Wang Keyan, Li Miao, Qin Jiejie, Sun Guiying, Dai Liping, Wang Peng, Ye Hua, Shi Jianxiang, Cheng Lin, Yang Qian, Qiu Cuipeng, Jiang Di, Wang Xiao, Zhang Jianying
Department of Epidemiology and Health Statistics & Henan Key Laboratory for Tumor Epidemiology, College of Public Health, Zhengzhou University, Zhengzhou 450001, China.
Henan Academy of Medical and Pharmaceutical Sciences, Zhengzhou University, Zhengzhou 450052, China.
Cancers (Basel). 2020 May 18;12(5):1271. doi: 10.3390/cancers12051271.

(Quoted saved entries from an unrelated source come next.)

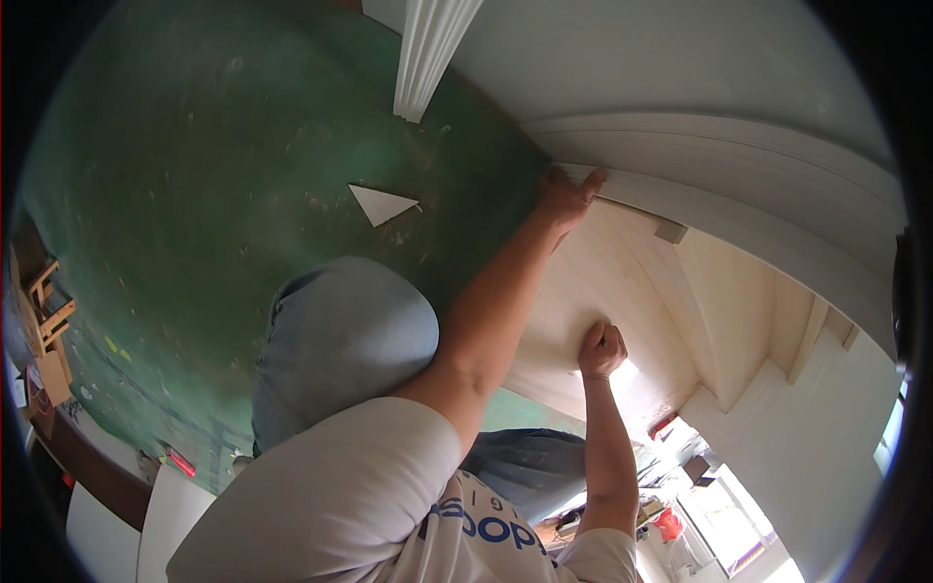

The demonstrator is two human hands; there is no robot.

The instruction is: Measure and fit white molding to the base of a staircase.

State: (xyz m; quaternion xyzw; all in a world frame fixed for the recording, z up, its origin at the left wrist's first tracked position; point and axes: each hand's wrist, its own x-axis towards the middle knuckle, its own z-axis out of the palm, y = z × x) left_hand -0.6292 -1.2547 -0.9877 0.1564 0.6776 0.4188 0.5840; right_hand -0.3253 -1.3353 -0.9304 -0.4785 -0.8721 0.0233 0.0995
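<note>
My left hand (569, 199) grips the end of a long white moulded board (719, 194), thumb on its edge and fingers partly hidden. Below it, my right hand (603, 352) is closed in a fist, close to a pale wooden panel (583, 282); I cannot tell whether it touches. Nothing shows sticking out of the fist. A small wooden block (671, 231) sits at the panel's upper edge, just under the white board. Both arms are bare below the short sleeves.
A white triangular offcut (382, 204) lies on the worn green floor (194, 194). A fluted white strip (428, 63) comes in from the top. My bent knee (350, 330) is left of my left arm. Wooden stool-like frames (51, 311) stand at far left; a red tool (181, 462) lies lower left.
</note>
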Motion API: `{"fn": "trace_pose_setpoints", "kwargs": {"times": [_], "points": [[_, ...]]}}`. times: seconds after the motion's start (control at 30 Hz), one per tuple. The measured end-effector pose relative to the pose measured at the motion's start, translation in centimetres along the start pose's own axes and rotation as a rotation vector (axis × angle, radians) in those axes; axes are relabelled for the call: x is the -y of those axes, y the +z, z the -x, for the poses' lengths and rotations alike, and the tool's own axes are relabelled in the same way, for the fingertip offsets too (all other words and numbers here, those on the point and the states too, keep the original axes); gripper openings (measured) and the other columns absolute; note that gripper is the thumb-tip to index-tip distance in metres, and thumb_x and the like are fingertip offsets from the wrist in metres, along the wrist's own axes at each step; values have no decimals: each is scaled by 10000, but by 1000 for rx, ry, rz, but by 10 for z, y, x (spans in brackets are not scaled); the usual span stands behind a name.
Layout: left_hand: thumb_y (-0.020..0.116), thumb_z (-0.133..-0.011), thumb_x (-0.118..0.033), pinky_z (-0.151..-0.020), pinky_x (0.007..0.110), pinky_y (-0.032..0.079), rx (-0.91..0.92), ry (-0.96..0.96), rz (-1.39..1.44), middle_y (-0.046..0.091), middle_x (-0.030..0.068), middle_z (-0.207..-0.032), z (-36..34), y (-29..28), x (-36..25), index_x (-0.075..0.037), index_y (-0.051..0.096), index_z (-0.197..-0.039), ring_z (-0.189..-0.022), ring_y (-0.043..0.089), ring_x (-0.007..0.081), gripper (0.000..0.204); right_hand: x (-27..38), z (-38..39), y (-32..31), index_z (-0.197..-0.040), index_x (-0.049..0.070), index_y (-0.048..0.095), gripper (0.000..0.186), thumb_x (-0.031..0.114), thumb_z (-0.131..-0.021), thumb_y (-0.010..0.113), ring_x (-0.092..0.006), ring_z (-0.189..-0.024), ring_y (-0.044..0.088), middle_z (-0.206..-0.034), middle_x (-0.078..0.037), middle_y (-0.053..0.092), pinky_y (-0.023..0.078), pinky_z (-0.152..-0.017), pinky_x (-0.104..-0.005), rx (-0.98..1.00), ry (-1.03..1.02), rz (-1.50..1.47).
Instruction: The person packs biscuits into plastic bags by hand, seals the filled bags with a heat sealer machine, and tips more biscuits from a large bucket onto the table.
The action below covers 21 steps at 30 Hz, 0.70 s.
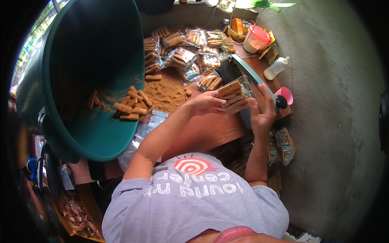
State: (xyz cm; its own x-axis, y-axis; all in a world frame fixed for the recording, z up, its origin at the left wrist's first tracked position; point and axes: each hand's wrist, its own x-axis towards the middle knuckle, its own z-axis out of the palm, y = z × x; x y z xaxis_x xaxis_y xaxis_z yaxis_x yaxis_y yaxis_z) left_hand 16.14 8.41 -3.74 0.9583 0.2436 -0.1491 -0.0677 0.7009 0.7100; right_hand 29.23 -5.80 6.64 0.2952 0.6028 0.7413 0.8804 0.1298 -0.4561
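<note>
My left hand [208, 102] grips a clear bag [236, 95] of brown biscuit sticks, held tilted above the table. My right hand [261, 109] is raised at the bag's right end, fingers apart; whether a fingertip touches the plastic I cannot tell. Beside it runs the light-teal arm [249, 71] of what looks like a sealer, with a black knob [281, 101]. Behind, several filled bags [180, 58] are heaped. Loose sticks [131, 106] lie at the mouth of a large green tub [101, 146], beside a mound of crumbs [164, 91].
The wooden table [202, 135] also bears flattened printed wrappers [156, 119], a pink-lidded container [256, 39], a white-filled bottle [276, 67] and a pink cup [285, 93]. A concrete wall [332, 121] rises at the right. More packs [283, 146] sit below the table's right side.
</note>
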Motion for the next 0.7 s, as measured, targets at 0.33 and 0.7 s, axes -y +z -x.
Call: {"fn": "trace_pose_setpoints", "kwargs": {"times": [0.33,0.7], "points": [[602,-866,-121,-841,252,468,-594,448,-410,596,59,-1097,147,-14,-27,-51,508,-1185,-959,580,115,339,-10,42,81,-1117,16,550,320,180,-854,631,-71,-773,581,-849,-36,620,494,-636,-233,1325,531,-682],[579,-873,-99,-781,231,463,-816,585,-344,642,46,-990,181,-15,7,-49,587,-1068,-867,602,110,201,14,64,168,-997,89,648,255,250,-802,679,-185,-736,589,-812,-69,606,464,-614,-323,889,224,-552]]}}
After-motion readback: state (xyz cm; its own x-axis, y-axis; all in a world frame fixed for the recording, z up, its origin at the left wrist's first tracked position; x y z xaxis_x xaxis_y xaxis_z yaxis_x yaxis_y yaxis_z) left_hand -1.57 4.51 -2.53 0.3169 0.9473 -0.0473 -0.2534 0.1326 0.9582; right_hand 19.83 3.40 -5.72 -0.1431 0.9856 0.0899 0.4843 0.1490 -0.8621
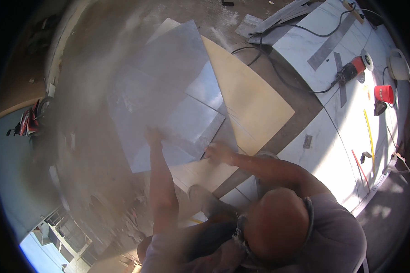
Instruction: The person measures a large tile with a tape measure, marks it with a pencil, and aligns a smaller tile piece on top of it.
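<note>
A large glossy grey tile (146,91) lies over a beige sheet (255,100), its surface reflecting the sky and veiled by haze. My left hand (155,136) rests on the grey tile with its blurred fingers laid out. By the tile's near right edge, my right hand (221,153) has its fingers curled; whatever is between them is too blurred to make out. Beside that hand a narrow grey strip (211,135) runs along the edge, with a dark line between it and the shinier surface.
On white marbled tiles (314,132) at the right lies a red and black angle grinder (352,69) with its black cord (282,75). A red cup (384,94), a white vessel (398,65) and a yellow strip (369,136) are nearby. Stacked tile offcuts (282,18) lie at the back.
</note>
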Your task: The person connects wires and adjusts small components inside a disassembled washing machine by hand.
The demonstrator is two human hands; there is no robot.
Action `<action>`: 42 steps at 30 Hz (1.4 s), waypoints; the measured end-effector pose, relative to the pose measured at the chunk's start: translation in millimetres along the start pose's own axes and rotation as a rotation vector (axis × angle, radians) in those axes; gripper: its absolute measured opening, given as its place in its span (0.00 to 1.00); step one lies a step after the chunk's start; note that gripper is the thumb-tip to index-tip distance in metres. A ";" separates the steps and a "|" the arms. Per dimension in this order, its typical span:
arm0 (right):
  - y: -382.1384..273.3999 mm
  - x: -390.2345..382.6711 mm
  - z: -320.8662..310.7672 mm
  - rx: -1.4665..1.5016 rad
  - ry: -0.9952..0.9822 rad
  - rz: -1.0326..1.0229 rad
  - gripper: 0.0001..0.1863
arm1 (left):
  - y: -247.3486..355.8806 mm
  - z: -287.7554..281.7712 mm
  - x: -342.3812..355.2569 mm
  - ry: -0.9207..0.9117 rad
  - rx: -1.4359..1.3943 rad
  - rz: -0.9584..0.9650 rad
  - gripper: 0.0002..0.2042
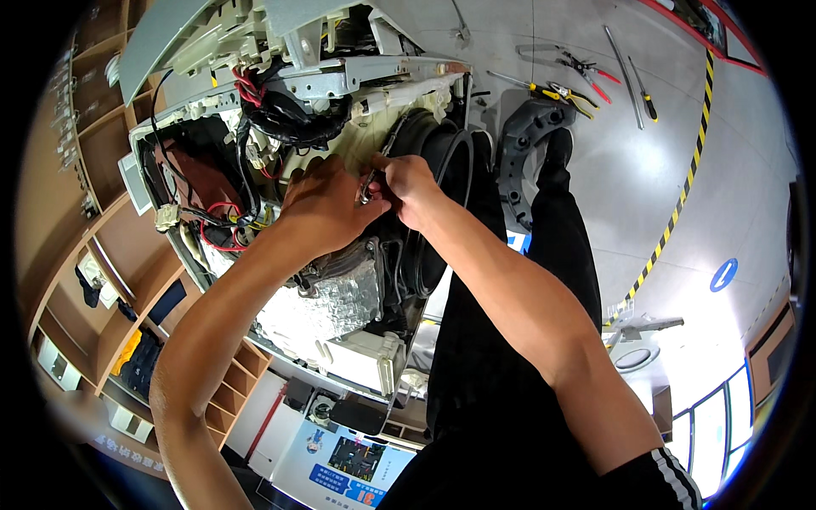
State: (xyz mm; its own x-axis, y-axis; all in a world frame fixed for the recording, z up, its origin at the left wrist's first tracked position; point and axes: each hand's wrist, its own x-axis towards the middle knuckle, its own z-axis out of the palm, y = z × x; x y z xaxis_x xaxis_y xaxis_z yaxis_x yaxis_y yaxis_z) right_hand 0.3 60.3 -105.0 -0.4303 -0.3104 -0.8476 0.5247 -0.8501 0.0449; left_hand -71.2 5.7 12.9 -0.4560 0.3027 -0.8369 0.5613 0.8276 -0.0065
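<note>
My left hand [330, 200] is curled over the cream inner housing [310, 144] of an opened appliance, its thumb beside a small shiny metal piece [366, 189]; what its fingers hold is hidden. My right hand [404, 187] pinches that metal piece at the edge of a black rubber ring [432, 140]. Above my hands lies a thick black wire bundle [297, 119] with red wires. Crumpled foil insulation [331, 302] covers the part below them.
On the grey floor at right are pliers [574, 98], screwdrivers [646, 98] and a dark curved part [531, 123] beside my legs. Yellow-black tape [680, 204] crosses the floor. Wooden shelving [110, 229] stands at left, a white ring-shaped part [633, 361] at lower right.
</note>
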 end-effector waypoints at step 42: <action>7.4 0.7 -2.0 -0.094 0.036 -0.117 0.15 | -15.5 1.8 0.9 -0.006 0.139 0.151 0.11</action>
State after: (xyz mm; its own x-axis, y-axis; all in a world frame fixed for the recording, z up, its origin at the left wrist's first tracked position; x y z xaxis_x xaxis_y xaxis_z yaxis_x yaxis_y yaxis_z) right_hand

Substantial evidence manifests the occurrence of autoantibodies to tumor-associated antigens (TAAs) in the early stage of hepatocellular carcinoma (HCC), and previous studies have mainly focused on known TAAs. In the present study, protein microarrays based on cancer driver genes were customized to screen TAAs. Subsequently, autoantibodies against selected TAAs in sera were tested by enzyme-linked immunosorbent assays (ELISA) in 1175 subjects of three independent datasets (verification dataset, training dataset, and validation dataset). The verification dataset was used to verify the results from the microarrays. A logistic regression model was constructed within the training dataset; seven TAAs were included in the model and yielded an area under the receiver operating characteristic curve (AUC) of 0.831. The validation dataset further evaluated the model, exhibiting an AUC of 0.789. Remarkably, as the aggravation of HCC increased, the prediction probability (PP) of the model tended to decrease, the trend of which was contrary to alpha-fetoprotein (AFP). For AFP-negative HCC patients, the positive rate of this model reached 67.3% in the training dataset and 50.9% in the validation dataset. Screening TAAs with protein microarrays based on cancer driver genes is the latest, fast, and effective method for finding indicators of HCC. The identified anti-TAA autoantibodies can be potential biomarkers in the early detection of HCC.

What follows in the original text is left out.